### YOUR ASSIGNMENT
Go through the material below and return each line with the string "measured" in it.

[[ SUPPLIED MATERIAL open ]]

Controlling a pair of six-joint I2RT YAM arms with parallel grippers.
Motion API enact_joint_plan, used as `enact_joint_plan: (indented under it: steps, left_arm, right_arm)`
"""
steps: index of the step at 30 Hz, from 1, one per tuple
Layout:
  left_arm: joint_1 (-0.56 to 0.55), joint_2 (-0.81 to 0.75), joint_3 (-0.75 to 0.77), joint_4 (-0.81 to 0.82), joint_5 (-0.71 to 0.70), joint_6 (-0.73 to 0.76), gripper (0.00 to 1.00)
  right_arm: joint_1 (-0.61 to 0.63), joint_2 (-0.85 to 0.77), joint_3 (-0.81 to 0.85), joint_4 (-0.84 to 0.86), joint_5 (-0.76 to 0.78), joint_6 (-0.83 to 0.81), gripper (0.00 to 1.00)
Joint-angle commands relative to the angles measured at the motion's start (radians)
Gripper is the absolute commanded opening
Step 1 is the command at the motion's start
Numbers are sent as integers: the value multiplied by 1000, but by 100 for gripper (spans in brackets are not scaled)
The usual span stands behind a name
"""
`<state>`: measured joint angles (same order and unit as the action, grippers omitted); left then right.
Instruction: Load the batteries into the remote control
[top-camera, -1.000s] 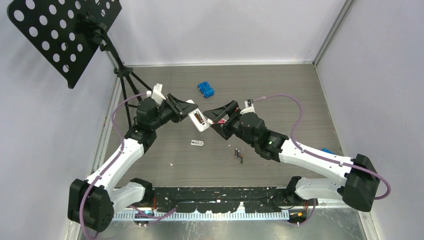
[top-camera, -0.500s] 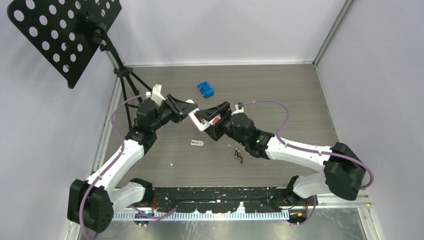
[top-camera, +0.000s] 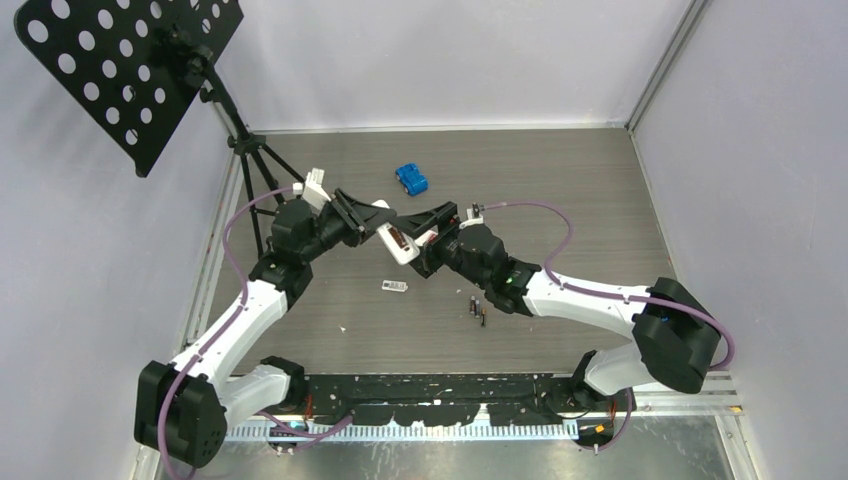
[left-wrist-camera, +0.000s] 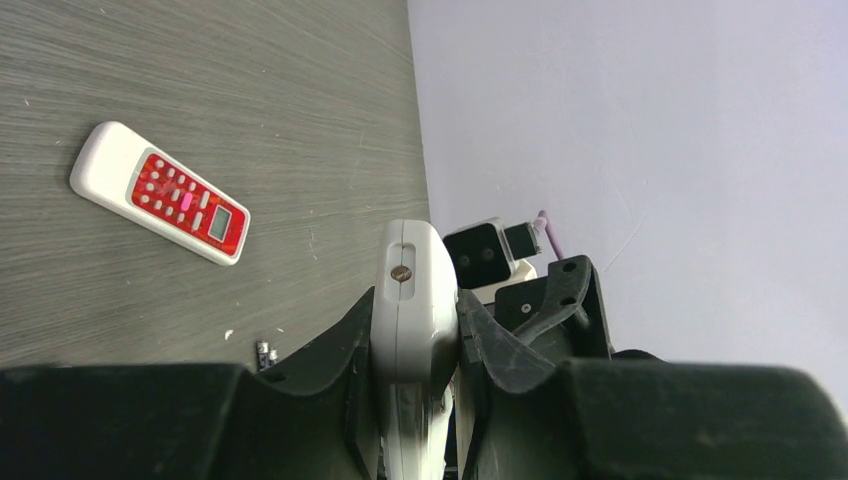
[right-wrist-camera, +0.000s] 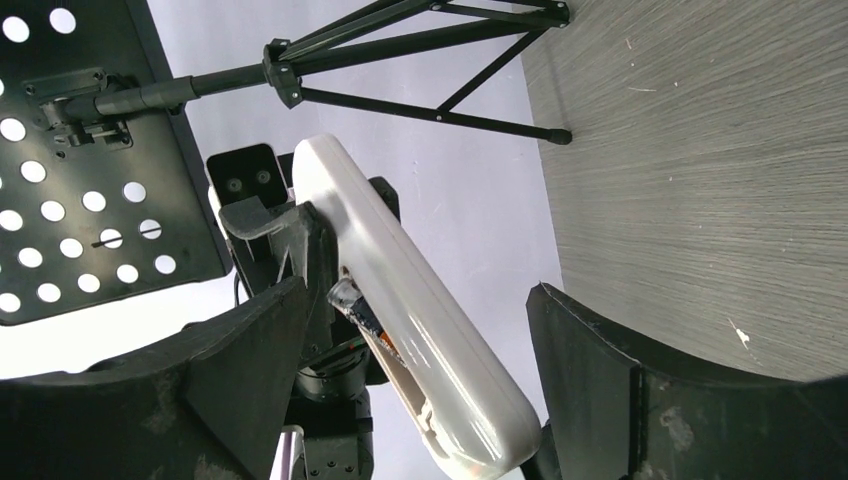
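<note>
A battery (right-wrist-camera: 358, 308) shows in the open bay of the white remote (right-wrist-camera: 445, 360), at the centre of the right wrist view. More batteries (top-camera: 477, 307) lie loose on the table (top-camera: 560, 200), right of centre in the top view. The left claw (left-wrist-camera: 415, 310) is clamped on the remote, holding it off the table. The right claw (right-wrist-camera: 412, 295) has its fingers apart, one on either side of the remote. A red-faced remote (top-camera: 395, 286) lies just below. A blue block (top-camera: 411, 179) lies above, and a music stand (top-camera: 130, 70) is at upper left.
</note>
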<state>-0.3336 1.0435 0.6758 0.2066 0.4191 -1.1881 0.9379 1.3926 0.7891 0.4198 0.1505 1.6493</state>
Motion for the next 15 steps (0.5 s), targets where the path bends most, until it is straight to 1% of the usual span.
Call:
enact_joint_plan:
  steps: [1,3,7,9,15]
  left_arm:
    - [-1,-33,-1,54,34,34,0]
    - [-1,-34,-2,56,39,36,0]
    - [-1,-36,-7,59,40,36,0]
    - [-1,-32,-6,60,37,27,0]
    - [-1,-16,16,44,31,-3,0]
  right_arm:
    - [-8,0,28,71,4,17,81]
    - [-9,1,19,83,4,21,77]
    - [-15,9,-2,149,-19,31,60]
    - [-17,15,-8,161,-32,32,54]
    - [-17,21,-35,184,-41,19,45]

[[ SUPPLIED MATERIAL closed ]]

### SOLUTION
Joint-angle commands relative to the angles measured at the motion's start (radians)
`<state>`: measured joint angles (same order and unit as the action, grippers omitted); left then right.

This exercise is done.